5 Talk Moves

Using The 5 Talk Moves In Mathematics

1) Revoicing

This move involves restating the statement as a question in order to clarify, apply appropriate language, and involve more students. It is an important strategy to reinforce language and enhance comprehension for ELLs.

Prompts teachers can use include:

"You used the hundreds chart and counted on?"

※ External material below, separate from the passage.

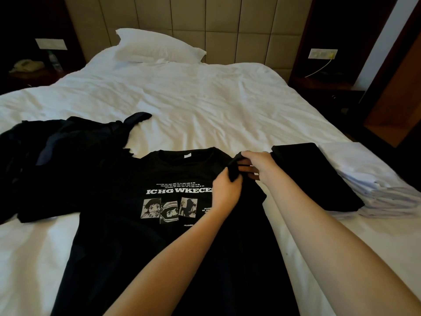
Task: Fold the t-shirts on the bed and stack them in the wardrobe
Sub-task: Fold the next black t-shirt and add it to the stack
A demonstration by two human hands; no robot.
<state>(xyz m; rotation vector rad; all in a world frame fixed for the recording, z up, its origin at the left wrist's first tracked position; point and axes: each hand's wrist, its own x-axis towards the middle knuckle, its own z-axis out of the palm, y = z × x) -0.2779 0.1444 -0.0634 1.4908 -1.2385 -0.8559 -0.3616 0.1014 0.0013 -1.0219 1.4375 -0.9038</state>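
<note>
View: head camera, the only view; we look down along the bed [205, 99] toward its pillow [155, 46].
Shirt [141, 247]: black, print side up, spread flat in the lower centre of the frame.
Long axis: we read it as running from the hem at the bottom edge up to the collar at mid-frame, pointing toward the headboard.
Sleeve [233, 172]: bunched up at the shirt's frame-right shoulder, just right of the collar.
Left hand [224, 190]: reaches across the print from lower left; its fingers are curled round the lower part of the sleeve.
Right hand [257, 165]: comes in from lower right; thumb and fingers pinch the upper part of the sleeve.
Key relation: both hands meet at one point, on the right of the long axis; the rest of the shirt lies to their left and below.
Nearer hand: neither, since both hold the sleeve; the right arm lies along the shirt's right edge.
Step, as we judge it: the sleeve is being turned inward, toward the long axis, for the first lengthwise fold.
Folded shirt [314, 174]: black, right of the hands, lying on a white stack [369, 179].
Pile [57, 160]: dark unfolded clothes at middle left.
Wardrobe: not in view.
</note>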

"So, first you recorded your measurements in a table?"

2) Rephrasing

Asking students to restate someone's ideas in their own words will ensure that ideas are stated in a variety of ways and encourage students to listen to each other.

Teacher Prompts include:

"Who can share what Sarah said, but using your own words?"

3) Reasoning

Rather than restate, as in talk move 2, this move asks the student what they think of the idea proposed by another student.

Teacher prompts include:

"Do you agree or disagree with Julio? Why?"

4) Elaborating

This is a request for students to challenge, add on, elaborate, or give an example. It is intended to get more participation from students, deepen student understanding, and provide extensions.

Teacher prompts include:

"Can you give an example?"

"Do you see a connection between Amy's and Stan's ideas?"

"What if..."

5) Waiting

Ironically, one "talk move" is to not talk. Quiet time should not feel uncomfortable, but should feel like thinking time. If it gets awkward, ask students to pair-share and then try again.

Teacher prompts include:

"This question is important. Let's take some time to think about it."